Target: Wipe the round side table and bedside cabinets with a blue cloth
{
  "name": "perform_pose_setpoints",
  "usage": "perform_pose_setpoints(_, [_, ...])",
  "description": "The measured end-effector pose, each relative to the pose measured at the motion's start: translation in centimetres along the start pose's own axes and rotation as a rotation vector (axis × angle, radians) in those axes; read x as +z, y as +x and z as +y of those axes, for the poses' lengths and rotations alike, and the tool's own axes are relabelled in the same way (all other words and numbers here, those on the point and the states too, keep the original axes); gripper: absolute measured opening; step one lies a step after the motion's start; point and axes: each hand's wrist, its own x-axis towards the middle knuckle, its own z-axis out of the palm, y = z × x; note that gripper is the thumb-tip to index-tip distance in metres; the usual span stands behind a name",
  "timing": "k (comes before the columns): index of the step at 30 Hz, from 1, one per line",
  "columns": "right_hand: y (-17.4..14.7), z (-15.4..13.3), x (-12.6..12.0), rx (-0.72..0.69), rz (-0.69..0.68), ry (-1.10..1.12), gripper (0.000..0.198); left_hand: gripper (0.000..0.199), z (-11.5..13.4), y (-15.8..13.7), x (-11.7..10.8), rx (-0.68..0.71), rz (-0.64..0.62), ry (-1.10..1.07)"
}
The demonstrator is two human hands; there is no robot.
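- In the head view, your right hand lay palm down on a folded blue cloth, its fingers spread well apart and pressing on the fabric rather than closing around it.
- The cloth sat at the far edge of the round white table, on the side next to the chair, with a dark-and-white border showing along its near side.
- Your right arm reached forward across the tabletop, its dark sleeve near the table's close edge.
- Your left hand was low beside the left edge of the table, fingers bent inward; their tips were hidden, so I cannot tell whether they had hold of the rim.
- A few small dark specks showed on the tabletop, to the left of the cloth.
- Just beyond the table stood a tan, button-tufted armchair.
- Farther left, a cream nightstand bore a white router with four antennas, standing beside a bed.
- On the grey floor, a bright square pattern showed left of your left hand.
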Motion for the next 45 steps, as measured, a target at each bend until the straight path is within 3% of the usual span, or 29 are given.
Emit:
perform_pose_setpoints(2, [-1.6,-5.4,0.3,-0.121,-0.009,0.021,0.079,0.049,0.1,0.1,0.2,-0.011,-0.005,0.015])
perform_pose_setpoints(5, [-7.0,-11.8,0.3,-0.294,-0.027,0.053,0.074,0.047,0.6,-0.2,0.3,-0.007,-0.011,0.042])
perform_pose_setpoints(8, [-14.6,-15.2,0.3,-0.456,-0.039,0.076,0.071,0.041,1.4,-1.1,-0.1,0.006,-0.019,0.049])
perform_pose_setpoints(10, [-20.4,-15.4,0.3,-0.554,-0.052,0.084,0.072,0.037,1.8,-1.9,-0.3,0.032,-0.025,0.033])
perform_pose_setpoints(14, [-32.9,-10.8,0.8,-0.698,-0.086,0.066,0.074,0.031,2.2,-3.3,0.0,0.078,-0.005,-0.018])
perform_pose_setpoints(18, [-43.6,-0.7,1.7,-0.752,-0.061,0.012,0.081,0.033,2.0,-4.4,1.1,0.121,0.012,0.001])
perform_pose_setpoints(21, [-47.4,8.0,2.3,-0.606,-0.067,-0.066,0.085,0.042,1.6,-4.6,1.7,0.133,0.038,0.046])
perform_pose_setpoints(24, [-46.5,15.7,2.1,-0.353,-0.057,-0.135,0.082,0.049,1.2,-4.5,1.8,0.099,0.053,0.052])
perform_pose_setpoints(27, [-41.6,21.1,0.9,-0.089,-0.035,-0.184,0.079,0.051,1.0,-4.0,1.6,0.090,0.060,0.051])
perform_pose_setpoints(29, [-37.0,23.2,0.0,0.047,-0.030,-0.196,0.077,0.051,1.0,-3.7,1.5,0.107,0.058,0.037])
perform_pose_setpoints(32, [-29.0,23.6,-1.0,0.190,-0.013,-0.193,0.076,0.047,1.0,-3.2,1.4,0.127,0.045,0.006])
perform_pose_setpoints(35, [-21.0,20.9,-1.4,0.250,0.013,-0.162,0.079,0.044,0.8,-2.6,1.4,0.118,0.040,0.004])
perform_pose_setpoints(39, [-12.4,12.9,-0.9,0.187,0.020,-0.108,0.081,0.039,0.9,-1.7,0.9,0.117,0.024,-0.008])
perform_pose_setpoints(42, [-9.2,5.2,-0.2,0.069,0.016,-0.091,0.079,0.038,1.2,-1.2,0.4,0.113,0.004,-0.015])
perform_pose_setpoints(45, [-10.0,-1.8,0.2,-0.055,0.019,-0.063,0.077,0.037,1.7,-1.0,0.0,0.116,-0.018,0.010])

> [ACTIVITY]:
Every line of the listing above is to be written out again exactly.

> [WRITTEN SOLUTION]:
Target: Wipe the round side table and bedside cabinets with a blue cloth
{
  "name": "perform_pose_setpoints",
  "usage": "perform_pose_setpoints(_, [_, ...])",
  "description": "The measured end-effector pose, each relative to the pose measured at the motion's start: translation in centimetres along the start pose's own axes and rotation as a rotation vector (axis × angle, radians) in those axes; read x as +z, y as +x and z as +y of those axes, for the poses' lengths and rotations alike, and the tool's own axes are relabelled in the same way (all other words and numbers here, those on the point and the states too, keep the original axes); gripper: absolute measured opening; step one lies a step after the motion's start; point and axes: each hand's wrist, its own x-axis towards the middle knuckle, its own z-axis out of the palm, y = z × x; note that gripper is the thumb-tip to index-tip distance in metres; the usual span stands behind a name",
  "timing": "k (comes before the columns): index of the step at 30 Hz, from 1, one per line",
  "columns": "right_hand: y (-17.4..14.7), z (-15.4..13.3), x (-12.6..12.0), rx (-0.72..0.69), rz (-0.69..0.68), ry (-1.10..1.12), gripper (0.000..0.198); left_hand: gripper (0.000..0.199), z (-11.5..13.4), y (-15.8..13.7), x (-11.7..10.8), rx (-0.68..0.71), rz (-0.64..0.62), ry (-1.10..1.07)"
}
The demonstrator is two human hands; there is no robot.
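- In the head view, your right hand lay palm down on a folded blue cloth, its fingers spread well apart and pressing on the fabric rather than closing around it.
- The cloth sat at the far edge of the round white table, on the side next to the chair, with a dark-and-white border showing along its near side.
- Your right arm reached forward across the tabletop, its dark sleeve near the table's close edge.
- Your left hand was low beside the left edge of the table, fingers bent inward; their tips were hidden, so I cannot tell whether they had hold of the rim.
- A few small dark specks showed on the tabletop, to the left of the cloth.
- Just beyond the table stood a tan, button-tufted armchair.
- Farther left, a cream nightstand bore a white router with four antennas, standing beside a bed.
- On the grey floor, a bright square pattern showed left of your left hand.
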Motion for the next 45 steps, as measured, a target at each bend until the straight path is within 3% of the usual span, or 29 are given.
Emit:
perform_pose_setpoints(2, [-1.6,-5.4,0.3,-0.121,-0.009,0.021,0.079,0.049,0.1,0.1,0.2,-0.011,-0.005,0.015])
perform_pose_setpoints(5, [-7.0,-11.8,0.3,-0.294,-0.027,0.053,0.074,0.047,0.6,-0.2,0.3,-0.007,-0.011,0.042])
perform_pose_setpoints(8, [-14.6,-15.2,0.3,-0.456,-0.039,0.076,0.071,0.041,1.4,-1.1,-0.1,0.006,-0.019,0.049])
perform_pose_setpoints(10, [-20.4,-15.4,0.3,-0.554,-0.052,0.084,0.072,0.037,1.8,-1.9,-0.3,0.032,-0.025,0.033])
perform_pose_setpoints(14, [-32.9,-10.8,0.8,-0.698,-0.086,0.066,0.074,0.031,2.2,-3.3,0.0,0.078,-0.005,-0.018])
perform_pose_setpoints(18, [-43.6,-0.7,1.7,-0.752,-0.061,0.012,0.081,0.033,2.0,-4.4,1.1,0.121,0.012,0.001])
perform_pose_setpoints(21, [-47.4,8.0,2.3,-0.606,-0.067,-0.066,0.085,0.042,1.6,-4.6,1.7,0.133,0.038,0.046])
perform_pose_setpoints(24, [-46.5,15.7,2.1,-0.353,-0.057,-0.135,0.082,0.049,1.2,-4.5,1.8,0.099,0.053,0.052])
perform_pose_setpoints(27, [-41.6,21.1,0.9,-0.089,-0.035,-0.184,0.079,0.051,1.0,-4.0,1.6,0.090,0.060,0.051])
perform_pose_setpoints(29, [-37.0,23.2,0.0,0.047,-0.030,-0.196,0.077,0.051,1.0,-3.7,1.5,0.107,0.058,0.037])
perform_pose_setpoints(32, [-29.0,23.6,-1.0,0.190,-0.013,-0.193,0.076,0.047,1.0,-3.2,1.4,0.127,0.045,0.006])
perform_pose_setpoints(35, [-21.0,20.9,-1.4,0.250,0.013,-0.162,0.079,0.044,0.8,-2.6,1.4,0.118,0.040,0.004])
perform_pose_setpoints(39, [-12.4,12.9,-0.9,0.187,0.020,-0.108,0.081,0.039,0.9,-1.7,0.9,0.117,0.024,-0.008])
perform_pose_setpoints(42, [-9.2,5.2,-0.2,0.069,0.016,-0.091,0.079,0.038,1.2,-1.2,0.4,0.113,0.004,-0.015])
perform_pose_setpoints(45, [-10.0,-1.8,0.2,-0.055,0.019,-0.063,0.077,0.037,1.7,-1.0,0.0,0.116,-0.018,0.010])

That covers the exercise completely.